Available data:
########################################

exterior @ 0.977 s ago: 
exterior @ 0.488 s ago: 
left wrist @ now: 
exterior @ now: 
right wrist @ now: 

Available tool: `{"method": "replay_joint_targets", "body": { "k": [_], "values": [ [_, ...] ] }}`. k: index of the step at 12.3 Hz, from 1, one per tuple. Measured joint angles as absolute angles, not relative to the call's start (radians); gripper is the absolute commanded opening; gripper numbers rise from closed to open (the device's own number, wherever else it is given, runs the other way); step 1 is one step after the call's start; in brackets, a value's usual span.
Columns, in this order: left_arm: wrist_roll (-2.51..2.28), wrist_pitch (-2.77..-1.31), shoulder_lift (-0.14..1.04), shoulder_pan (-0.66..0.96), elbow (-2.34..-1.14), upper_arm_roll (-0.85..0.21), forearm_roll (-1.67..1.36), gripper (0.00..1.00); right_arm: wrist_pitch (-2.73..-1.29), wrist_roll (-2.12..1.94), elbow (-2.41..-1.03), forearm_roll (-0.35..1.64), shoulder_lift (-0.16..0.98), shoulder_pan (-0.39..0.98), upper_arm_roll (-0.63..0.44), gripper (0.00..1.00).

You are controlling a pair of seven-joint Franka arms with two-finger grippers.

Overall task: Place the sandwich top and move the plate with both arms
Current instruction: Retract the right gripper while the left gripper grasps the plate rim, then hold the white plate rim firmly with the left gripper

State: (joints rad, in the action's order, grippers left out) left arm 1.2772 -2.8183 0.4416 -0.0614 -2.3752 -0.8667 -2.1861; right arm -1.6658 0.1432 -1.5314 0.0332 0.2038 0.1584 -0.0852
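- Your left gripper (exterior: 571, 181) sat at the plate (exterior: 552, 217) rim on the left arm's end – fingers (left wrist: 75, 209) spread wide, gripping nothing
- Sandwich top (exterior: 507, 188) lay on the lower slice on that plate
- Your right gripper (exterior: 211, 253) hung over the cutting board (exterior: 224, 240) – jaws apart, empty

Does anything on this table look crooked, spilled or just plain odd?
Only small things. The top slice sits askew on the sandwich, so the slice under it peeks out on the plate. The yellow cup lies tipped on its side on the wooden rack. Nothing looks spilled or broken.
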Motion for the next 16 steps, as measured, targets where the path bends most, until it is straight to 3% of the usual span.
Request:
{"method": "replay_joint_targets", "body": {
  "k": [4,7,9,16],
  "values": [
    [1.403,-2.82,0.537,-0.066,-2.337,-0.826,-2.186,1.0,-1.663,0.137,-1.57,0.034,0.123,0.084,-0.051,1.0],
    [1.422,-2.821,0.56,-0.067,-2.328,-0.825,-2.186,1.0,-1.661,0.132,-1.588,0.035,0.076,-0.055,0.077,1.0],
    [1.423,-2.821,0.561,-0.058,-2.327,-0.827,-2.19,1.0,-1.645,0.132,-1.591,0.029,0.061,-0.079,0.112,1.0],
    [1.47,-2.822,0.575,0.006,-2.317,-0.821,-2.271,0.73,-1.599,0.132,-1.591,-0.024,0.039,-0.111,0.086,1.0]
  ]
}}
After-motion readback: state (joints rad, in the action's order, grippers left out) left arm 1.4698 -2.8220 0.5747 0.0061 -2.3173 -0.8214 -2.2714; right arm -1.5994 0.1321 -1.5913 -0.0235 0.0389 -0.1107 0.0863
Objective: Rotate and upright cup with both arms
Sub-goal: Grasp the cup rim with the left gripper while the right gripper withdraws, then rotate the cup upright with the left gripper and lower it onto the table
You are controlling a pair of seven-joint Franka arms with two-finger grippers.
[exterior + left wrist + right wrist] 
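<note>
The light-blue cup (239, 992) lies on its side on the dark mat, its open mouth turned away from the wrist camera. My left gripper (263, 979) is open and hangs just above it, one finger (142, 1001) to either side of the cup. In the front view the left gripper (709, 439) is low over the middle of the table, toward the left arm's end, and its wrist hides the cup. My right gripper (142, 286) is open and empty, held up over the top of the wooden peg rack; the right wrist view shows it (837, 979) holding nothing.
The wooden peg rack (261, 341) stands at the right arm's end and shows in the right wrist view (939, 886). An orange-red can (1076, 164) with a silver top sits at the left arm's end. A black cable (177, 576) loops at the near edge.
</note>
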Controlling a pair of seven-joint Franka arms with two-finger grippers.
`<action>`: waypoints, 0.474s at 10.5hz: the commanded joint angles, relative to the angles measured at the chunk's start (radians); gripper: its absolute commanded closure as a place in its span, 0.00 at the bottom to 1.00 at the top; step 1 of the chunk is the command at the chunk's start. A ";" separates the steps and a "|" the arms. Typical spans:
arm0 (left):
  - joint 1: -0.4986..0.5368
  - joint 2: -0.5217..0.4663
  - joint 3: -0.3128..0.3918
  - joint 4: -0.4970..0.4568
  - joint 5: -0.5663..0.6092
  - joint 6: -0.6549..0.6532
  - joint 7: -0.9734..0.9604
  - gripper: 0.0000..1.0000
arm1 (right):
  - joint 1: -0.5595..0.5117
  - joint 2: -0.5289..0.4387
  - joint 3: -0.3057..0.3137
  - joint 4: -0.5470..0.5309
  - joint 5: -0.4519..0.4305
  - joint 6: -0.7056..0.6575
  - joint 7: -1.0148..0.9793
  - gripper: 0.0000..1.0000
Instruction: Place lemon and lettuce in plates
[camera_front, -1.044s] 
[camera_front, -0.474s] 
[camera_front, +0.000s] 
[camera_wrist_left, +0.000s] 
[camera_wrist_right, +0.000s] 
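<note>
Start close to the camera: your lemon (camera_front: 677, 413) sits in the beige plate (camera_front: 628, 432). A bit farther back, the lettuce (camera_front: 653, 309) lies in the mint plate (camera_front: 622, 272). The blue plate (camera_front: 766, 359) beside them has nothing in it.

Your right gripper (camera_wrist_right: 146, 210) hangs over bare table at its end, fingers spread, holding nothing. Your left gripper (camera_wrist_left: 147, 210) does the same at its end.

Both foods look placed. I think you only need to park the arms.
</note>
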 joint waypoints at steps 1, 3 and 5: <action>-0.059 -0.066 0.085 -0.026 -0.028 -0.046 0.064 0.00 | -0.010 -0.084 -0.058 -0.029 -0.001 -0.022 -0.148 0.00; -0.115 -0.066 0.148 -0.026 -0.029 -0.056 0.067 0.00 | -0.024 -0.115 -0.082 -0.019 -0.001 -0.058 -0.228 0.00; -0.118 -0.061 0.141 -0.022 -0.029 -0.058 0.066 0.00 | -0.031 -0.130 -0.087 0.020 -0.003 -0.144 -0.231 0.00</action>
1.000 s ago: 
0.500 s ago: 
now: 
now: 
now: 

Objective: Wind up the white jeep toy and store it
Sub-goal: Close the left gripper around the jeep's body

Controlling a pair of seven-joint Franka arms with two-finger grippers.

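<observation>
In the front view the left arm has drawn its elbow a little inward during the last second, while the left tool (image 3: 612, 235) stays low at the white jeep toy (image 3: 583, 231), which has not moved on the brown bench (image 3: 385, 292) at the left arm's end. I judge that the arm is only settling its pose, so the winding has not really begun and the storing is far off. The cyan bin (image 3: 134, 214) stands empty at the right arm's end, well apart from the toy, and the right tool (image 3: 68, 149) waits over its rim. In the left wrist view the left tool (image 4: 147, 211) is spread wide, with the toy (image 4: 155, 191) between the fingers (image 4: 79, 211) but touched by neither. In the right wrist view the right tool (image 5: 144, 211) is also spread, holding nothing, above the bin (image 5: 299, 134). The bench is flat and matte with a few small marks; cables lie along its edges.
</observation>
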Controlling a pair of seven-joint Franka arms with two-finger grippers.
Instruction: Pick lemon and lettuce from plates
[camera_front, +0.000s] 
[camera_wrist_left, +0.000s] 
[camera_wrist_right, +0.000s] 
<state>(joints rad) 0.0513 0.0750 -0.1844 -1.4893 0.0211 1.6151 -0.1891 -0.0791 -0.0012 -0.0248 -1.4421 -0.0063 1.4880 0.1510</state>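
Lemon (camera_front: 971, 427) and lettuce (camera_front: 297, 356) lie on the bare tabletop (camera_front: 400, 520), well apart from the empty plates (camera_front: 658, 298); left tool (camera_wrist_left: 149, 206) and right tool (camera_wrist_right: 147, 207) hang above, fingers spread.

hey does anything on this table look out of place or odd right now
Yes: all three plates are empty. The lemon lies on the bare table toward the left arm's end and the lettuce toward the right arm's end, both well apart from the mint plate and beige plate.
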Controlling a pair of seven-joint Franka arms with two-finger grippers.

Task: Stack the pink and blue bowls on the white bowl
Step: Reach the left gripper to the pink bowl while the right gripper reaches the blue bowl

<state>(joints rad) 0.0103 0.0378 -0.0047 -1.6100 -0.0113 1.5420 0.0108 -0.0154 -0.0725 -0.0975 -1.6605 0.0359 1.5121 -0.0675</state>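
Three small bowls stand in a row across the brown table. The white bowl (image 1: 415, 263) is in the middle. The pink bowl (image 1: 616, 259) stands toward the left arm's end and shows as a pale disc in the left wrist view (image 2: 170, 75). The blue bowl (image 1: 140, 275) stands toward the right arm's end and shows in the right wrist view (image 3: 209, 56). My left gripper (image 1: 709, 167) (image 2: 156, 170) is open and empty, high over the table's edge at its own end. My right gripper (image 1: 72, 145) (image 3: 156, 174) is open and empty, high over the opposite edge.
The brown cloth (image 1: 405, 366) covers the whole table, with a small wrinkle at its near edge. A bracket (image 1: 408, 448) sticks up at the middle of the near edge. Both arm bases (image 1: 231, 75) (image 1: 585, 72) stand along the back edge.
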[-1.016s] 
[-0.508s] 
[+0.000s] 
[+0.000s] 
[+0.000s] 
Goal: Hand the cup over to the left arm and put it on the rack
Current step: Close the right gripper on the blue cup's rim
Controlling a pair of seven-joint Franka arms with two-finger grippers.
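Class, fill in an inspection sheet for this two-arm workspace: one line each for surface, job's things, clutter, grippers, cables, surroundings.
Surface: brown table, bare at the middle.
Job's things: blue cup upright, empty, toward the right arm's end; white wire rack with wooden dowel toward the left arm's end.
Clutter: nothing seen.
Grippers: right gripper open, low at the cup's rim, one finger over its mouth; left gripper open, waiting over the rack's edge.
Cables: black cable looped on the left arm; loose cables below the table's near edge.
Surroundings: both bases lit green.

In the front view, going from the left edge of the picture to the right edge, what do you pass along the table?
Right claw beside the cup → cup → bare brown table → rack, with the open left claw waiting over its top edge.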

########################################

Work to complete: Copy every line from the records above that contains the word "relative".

Completed task:
Available tool: `{"method": "replay_joint_targets", "body": { "k": [_], "values": [ [_, ...] ] }}`. k: index of the step at 12.3 Hz, from 1, one per tuple. Measured joint angles as absolute angles, not relative to the call's start (radians); gripper is the absolute commanded opening; gripper numbers rise from closed to open (the device's own number, wherever else it is given, runs the other way); step 1 is one step after the call's start; in brackets, a value's usual span.
`<action>`: waypoints, 0.474s at 10.5hz: the commanded joint angles, relative to the angles measured at the chunk's start (radians); gripper: its absolute commanded closure as a place in its span, 0.00 at the bottom to 1.00 at the top; step 1 of the chunk is the command at the chunk's start. A ";" separates the steps and a "|" the arms. Typical spans:

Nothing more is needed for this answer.